AWS Storage Blog

How Audible uses Amazon S3 Object Lambda to improve streaming playback performance

Audible is a leading creator and provider of premium audio storytelling that offers its customers a new way to enhance and enrich their lives daily. Audible content includes over 790,000 audiobooks, podcasts, and Audible Originals. Audible has millions of members worldwide, who subscribe to one of 10 localized services designed for customers in Australia, Canada, France, Germany, India, Italy, Japan, Spain, the UK, and the US.

Since the launch of Audible Plus in 2020, Audible has used Amazon CloudFront and Lambda@Edge as its media streaming solution. In March 2023, Audible introduced spatial audio with Dolby Atmos, providing customers with an immersive, cinematic experience to really make the story come alive. Audible did this by adding support for Dolby Atmos quality sound.

As content encoded with Dolby codecs have larger sizes, Audible needed to support a larger bitrate ladder to better balance audio quality and rebuffers on different network types. Because Audible dynamically generates manifest files, adding more bitrates increases initial playback latency since it takes longer to generate larger files. As initial playback latency is an important KPI, Audible needed to migrate from the existing verbose MPEG DASH manifest format to one that would better scale with the number of bitrates.

Creating this new manifest type meant that Audible needed to manipulate audio files before returning them to users, effectively adding a proxy in front of Amazon Simple Storage Service (S3). Audible explored Amazon S3 Object Lambda, which lets customers modify the data returned by Amazon S3 GET, HEAD, and LIST requests.

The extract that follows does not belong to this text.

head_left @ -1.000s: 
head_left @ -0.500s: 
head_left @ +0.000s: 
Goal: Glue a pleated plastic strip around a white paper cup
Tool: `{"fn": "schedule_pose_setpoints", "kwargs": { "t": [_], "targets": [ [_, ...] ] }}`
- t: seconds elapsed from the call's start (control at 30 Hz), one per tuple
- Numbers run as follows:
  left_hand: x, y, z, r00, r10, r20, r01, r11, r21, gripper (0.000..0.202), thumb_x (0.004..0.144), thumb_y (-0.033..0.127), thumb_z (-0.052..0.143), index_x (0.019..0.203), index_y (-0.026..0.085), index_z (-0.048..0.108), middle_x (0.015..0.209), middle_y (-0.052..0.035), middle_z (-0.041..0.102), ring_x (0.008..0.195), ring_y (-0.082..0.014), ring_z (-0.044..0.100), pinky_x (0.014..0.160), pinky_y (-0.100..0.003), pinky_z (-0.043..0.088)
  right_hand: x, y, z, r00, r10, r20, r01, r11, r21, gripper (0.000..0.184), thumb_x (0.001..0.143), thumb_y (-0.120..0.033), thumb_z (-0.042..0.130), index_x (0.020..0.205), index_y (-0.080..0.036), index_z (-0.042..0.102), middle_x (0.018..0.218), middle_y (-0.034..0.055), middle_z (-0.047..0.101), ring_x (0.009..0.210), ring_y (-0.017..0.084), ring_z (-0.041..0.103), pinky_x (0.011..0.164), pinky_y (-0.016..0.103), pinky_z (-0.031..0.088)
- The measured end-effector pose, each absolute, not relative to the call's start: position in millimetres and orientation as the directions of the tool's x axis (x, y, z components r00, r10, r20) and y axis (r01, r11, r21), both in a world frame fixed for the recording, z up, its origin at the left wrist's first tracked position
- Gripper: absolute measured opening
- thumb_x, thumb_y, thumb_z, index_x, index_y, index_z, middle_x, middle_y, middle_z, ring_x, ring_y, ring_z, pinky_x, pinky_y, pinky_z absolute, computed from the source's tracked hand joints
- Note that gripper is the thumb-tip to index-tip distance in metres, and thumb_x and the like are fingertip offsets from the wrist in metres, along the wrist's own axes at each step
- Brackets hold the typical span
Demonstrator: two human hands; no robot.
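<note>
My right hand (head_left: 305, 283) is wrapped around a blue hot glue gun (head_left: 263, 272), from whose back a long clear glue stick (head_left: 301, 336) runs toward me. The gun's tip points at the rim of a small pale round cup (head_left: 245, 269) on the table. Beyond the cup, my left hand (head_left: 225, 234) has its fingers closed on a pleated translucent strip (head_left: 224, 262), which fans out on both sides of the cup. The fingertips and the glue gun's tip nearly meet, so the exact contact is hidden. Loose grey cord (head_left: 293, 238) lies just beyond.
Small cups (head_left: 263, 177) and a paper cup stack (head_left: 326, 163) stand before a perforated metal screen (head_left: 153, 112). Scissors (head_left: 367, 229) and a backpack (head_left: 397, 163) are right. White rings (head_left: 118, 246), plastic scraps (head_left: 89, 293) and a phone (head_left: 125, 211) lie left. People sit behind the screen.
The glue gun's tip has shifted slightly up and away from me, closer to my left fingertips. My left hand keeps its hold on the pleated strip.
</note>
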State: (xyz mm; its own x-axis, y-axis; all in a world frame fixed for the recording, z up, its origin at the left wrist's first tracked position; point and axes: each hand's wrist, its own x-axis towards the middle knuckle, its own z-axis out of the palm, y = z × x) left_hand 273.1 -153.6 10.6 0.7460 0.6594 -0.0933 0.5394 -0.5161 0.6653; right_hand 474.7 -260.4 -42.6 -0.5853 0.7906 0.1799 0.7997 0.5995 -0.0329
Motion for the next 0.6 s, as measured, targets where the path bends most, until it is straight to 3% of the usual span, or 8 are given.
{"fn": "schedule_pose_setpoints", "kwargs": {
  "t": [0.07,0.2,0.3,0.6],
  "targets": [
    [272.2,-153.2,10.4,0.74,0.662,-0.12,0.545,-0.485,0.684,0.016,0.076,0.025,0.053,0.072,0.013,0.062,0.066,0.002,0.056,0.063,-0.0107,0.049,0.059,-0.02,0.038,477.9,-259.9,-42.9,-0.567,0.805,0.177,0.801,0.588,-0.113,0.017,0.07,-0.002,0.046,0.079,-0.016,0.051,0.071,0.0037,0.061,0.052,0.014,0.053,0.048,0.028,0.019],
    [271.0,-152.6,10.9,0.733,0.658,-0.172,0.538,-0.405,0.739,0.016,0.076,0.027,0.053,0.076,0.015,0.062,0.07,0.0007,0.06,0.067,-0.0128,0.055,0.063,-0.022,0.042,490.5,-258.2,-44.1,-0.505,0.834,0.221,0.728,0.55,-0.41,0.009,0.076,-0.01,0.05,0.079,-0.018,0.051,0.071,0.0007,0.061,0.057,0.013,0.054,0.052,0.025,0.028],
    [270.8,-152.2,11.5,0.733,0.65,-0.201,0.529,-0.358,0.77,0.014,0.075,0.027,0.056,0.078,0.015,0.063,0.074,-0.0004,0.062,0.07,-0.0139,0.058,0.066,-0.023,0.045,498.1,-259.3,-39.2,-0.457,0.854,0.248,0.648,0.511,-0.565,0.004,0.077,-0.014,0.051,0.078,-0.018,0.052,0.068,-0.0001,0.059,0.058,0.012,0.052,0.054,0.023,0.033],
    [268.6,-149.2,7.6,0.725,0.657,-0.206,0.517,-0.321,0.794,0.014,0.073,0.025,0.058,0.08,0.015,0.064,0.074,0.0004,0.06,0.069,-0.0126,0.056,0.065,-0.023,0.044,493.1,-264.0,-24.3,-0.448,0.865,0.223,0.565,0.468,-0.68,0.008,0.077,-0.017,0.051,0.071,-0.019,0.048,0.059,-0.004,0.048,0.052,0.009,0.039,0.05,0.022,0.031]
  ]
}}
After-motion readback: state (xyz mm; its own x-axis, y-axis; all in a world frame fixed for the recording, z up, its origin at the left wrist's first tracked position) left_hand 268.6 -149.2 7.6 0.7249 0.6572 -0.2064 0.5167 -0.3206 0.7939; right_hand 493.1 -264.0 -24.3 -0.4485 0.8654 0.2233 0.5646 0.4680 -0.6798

With CloudFront’s origin access control (OAC), customers can use S3 Object Lambda as a CloudFront distribution origin to tailor content for end users.

In this post, we present how Audible uses S3 Object Lambda and its integration with CloudFront to dynamically generate SegmentBase style MPEG DASH streams for our stereo and spatial quality tiers, improving our initial playback latency by 10% in many markets around the world.

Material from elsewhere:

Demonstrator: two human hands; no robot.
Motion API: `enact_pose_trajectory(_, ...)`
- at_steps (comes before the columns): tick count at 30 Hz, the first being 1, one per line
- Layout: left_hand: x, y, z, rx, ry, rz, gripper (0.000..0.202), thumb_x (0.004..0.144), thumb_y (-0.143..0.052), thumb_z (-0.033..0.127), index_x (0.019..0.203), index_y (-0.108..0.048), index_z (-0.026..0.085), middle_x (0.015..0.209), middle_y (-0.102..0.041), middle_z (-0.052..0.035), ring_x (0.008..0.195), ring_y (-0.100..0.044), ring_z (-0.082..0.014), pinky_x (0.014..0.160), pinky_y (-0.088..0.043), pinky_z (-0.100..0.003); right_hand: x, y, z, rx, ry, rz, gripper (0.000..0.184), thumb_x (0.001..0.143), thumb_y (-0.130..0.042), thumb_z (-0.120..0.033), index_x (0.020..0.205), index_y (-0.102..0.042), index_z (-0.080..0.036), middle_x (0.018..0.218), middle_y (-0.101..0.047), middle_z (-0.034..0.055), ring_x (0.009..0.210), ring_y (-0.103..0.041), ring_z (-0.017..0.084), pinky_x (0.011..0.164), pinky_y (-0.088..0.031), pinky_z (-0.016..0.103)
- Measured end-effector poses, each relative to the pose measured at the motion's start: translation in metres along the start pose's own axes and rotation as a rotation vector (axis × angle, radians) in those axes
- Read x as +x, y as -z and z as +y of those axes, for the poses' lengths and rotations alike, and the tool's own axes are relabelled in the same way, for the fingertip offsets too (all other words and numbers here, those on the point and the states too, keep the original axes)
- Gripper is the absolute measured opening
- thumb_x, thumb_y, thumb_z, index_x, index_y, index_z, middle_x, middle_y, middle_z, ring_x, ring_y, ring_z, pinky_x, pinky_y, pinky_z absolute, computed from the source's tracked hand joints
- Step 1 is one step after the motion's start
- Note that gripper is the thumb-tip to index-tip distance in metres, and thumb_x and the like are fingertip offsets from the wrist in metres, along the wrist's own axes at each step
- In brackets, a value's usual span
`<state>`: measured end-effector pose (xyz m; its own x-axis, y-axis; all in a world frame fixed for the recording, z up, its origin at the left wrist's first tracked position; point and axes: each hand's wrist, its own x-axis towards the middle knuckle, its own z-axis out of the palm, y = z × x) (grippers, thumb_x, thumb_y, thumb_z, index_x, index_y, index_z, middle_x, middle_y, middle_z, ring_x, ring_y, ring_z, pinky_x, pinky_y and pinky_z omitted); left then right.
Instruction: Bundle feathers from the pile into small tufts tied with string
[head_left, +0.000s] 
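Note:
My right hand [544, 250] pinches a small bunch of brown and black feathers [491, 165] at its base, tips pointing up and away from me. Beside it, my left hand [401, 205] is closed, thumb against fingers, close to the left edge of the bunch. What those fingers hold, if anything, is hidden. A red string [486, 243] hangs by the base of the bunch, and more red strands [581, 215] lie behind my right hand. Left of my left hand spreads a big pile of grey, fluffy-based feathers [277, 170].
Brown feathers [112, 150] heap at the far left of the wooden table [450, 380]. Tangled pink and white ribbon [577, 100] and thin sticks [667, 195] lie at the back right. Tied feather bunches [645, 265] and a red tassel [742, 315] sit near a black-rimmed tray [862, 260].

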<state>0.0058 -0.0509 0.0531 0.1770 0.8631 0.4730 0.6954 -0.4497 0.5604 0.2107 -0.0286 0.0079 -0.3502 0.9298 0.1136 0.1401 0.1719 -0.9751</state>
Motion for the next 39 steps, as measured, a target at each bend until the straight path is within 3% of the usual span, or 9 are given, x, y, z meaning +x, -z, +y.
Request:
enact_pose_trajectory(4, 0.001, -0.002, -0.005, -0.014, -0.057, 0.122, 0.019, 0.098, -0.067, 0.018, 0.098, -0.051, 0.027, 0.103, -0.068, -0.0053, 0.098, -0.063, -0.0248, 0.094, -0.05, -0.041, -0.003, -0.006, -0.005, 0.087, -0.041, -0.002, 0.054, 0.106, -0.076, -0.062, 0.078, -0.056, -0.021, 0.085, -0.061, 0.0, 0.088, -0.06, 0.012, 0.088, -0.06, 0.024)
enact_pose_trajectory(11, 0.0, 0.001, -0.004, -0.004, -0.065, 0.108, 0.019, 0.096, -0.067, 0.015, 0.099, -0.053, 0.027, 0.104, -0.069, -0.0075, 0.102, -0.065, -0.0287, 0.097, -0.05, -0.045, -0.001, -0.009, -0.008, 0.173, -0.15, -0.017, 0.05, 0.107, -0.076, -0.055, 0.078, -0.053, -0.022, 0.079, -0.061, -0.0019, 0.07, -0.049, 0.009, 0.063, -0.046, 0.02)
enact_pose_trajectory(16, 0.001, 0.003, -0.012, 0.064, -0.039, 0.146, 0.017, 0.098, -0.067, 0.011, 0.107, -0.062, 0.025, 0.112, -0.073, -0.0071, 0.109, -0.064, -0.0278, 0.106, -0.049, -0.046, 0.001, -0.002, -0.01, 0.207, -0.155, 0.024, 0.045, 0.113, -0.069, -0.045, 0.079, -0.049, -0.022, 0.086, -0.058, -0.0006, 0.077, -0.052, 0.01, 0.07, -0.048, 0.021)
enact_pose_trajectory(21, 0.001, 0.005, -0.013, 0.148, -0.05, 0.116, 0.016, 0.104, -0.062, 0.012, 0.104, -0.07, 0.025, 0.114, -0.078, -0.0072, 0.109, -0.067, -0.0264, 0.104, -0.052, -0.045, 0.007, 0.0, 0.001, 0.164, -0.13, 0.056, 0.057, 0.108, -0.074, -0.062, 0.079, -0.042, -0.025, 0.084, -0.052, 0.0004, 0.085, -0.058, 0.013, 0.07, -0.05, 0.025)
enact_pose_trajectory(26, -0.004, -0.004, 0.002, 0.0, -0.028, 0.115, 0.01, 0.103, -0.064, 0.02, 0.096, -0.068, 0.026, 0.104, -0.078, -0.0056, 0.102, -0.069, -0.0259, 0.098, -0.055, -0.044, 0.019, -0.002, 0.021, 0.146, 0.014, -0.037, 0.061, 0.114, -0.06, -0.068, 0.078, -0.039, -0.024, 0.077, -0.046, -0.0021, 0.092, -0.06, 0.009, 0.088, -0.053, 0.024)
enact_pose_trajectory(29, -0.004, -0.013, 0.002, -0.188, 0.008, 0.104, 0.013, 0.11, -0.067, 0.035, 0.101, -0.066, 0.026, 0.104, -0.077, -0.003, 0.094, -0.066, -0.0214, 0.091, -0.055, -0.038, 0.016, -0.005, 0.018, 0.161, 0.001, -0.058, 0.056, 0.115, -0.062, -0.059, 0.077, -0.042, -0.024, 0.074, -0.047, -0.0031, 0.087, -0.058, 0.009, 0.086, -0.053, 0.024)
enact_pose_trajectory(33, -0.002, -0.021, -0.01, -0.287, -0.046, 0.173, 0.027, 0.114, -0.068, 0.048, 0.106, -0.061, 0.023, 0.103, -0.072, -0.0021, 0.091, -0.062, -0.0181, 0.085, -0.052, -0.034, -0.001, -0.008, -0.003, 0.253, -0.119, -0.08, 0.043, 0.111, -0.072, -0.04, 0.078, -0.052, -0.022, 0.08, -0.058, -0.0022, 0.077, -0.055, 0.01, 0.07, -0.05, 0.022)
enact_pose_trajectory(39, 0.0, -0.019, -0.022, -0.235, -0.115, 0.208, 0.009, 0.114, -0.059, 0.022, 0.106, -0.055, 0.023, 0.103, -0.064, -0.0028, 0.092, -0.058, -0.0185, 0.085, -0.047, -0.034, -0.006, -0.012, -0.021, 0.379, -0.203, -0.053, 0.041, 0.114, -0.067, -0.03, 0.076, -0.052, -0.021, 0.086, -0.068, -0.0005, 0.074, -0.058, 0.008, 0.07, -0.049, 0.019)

A primer on media streaming with MPEG DASH

MPEG DASH is the ISO Standard media streaming protocol. Like all media streaming protocols, the player first downloads a special text file (referred to as “manifests“) to describe the media that makes up the stream. Then, the player downloads the media in small chunks (referred to as ”segments”) into memory and starts playing them. Each segment will typically hold 2s to 30s of content and can vary depending on the content and the media provider.

MPEG DASH uses a single manifest file to describe all content that makes up the stream to reduce the number of round trips to start a stream. Manifests define the media timeline, what content should be played when, and all media segments that make up that content. The timeline is broken up into one or more consecutive non-overlapping periods that describe the media to be played in that slot. This includes all available bitrates in all available languages.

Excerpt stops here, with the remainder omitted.